About this exercise:
Whenever the word "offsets" turns up in a line below, that line should be copied.

Input for this task:

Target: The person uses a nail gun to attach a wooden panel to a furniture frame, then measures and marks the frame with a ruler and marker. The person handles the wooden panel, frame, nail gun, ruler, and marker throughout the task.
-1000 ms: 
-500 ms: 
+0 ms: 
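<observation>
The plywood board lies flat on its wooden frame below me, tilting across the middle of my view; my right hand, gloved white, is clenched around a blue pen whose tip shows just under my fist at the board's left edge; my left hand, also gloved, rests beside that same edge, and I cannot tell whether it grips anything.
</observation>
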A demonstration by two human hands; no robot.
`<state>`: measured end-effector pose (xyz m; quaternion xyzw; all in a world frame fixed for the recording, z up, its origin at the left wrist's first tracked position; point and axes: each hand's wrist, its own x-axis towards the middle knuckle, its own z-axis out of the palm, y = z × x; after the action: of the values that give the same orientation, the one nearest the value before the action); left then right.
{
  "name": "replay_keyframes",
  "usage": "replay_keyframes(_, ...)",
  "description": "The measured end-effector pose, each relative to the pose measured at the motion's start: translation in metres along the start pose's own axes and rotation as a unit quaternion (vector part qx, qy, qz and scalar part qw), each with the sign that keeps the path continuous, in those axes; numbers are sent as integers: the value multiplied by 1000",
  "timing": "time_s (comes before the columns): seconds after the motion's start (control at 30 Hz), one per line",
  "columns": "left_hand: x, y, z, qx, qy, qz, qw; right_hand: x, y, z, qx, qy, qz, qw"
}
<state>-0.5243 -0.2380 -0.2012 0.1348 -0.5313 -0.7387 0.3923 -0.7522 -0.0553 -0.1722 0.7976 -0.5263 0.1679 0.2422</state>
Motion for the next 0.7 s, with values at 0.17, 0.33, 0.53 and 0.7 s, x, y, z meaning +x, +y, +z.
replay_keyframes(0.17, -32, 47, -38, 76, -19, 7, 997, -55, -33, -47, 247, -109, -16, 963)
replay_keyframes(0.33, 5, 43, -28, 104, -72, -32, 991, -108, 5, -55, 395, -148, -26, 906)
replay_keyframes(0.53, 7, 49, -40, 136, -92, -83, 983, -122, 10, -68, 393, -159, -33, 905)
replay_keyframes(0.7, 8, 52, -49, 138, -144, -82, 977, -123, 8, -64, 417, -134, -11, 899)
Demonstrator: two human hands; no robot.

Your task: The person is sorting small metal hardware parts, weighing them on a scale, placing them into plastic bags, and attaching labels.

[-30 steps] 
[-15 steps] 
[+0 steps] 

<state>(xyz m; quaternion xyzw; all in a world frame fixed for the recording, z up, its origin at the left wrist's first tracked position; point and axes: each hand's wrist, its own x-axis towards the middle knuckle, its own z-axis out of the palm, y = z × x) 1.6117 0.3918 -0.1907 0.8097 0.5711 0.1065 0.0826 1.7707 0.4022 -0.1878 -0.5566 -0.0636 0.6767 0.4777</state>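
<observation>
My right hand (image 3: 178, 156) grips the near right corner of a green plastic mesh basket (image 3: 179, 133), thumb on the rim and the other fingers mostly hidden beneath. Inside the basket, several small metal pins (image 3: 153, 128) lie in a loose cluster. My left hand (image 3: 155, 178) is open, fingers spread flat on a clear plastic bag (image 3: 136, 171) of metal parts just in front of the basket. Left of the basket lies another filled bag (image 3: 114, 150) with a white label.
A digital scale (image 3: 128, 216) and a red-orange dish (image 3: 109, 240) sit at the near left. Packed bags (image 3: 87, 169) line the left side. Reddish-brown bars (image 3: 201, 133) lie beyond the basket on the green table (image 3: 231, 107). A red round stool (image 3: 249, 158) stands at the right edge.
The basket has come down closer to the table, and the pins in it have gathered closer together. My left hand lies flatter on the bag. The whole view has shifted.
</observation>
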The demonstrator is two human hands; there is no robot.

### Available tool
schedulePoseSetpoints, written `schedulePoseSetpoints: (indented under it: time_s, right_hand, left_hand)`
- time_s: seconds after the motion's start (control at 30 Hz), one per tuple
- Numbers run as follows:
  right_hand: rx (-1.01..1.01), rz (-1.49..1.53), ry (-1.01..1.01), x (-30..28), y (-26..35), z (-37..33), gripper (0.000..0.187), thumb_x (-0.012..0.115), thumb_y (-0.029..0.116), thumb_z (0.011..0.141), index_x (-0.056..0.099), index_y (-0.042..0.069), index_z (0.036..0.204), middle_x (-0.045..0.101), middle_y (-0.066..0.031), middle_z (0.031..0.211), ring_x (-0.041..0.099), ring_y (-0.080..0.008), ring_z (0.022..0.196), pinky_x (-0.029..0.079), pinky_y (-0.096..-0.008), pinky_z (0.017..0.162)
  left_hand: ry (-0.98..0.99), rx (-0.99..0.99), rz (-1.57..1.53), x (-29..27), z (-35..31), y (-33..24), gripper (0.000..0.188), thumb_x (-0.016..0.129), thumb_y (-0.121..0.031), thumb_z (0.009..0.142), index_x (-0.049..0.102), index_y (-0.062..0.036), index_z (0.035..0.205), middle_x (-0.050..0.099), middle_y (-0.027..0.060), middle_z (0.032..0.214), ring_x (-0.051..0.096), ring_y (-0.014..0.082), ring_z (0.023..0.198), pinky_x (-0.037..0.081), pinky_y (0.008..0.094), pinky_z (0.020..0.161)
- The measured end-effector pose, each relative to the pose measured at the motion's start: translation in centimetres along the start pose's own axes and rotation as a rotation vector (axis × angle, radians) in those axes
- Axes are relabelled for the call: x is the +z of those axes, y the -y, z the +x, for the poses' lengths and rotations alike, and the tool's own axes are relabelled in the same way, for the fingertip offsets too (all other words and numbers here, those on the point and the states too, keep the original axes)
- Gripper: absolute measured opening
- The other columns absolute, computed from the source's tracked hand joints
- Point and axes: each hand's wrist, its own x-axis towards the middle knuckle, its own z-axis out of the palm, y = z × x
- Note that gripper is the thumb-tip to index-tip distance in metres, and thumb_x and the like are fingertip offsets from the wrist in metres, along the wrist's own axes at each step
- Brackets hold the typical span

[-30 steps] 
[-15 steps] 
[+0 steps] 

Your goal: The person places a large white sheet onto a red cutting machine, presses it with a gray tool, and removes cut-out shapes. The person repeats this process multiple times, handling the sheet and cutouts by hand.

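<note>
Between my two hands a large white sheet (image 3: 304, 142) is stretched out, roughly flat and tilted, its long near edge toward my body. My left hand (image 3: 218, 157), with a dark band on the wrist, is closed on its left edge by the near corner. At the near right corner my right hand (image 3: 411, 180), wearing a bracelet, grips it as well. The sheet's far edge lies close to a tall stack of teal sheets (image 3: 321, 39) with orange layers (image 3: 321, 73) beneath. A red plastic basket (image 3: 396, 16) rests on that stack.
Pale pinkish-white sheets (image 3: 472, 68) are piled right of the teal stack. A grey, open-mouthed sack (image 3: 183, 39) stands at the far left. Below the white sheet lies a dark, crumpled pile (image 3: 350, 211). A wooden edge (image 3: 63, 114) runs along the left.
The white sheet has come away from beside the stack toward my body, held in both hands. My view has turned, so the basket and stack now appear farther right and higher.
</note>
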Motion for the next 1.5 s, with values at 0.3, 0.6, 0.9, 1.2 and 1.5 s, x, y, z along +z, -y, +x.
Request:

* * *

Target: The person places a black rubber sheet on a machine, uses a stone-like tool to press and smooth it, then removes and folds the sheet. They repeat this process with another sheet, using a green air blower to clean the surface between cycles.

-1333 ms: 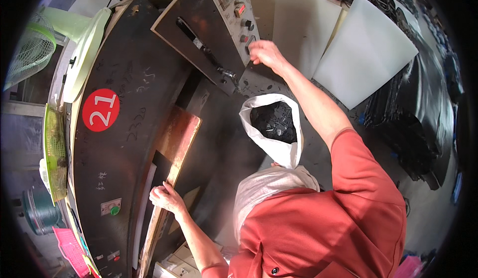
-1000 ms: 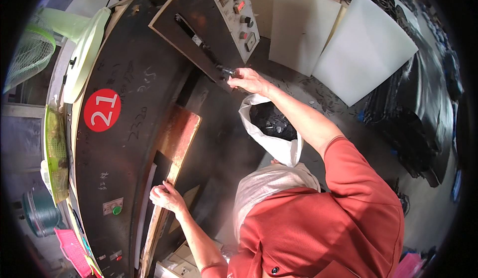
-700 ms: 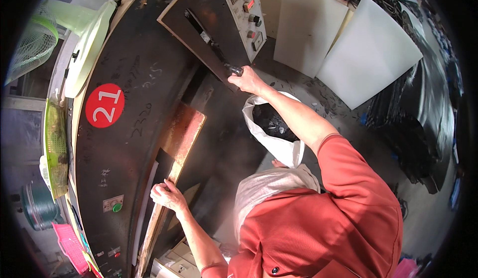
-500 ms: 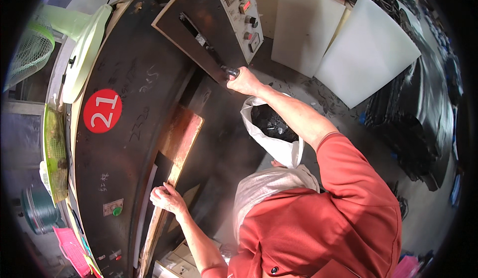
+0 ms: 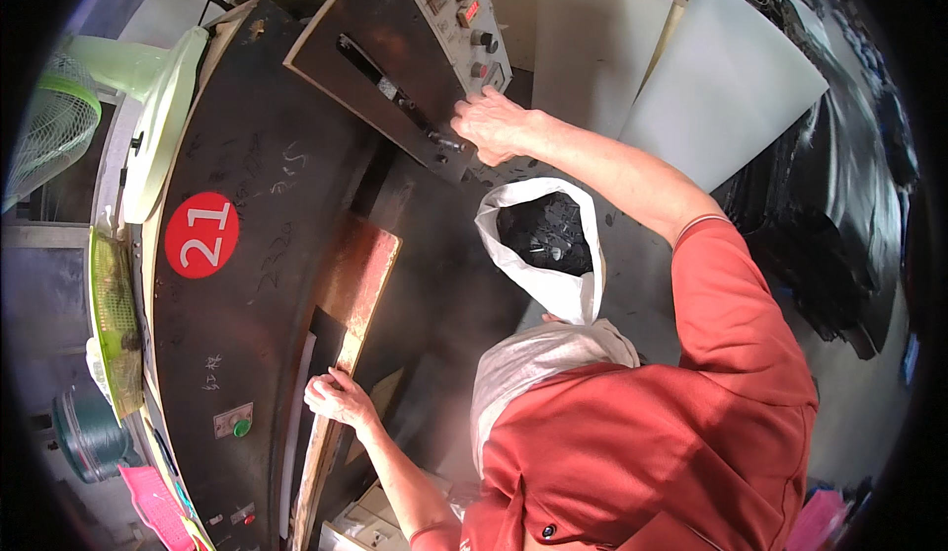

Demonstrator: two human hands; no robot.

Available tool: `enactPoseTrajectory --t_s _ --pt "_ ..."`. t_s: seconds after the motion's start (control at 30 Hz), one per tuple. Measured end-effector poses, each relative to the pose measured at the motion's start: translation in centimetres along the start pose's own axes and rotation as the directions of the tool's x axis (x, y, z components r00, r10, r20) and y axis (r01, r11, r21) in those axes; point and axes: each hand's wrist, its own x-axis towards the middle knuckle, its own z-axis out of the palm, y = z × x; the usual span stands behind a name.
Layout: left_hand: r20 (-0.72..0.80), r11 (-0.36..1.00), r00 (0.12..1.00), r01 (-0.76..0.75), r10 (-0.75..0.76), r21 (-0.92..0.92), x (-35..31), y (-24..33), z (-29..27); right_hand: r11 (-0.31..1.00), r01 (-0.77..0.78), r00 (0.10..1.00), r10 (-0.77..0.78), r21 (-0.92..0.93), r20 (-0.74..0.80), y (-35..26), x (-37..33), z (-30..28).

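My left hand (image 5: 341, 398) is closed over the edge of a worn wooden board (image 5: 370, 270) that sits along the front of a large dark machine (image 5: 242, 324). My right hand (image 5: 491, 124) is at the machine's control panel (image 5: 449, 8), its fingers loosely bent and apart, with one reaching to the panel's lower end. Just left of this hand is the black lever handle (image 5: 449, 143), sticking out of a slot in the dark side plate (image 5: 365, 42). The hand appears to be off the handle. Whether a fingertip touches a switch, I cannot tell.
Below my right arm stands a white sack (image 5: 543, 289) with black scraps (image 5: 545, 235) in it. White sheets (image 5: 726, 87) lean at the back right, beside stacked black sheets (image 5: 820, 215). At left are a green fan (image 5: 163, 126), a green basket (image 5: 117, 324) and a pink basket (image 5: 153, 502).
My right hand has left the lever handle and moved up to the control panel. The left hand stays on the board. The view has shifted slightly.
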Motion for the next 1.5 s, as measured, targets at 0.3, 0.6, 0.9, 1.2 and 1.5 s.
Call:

Solution to the exercise:
- Axes are relabelled for the call: x is the +z of those axes, y the -y, z the +x, for the poses' lengths and rotations alike, and the tool's own axes are relabelled in the same way, for the fingertip offsets too (all other words and numbers here, those on the point and the states too, keep the original axes)
- Note that gripper is the thumb-tip to index-tip distance in metres, and thumb_x and the like are fingertip offsets from the wrist in metres, along the wrist's own axes at each step

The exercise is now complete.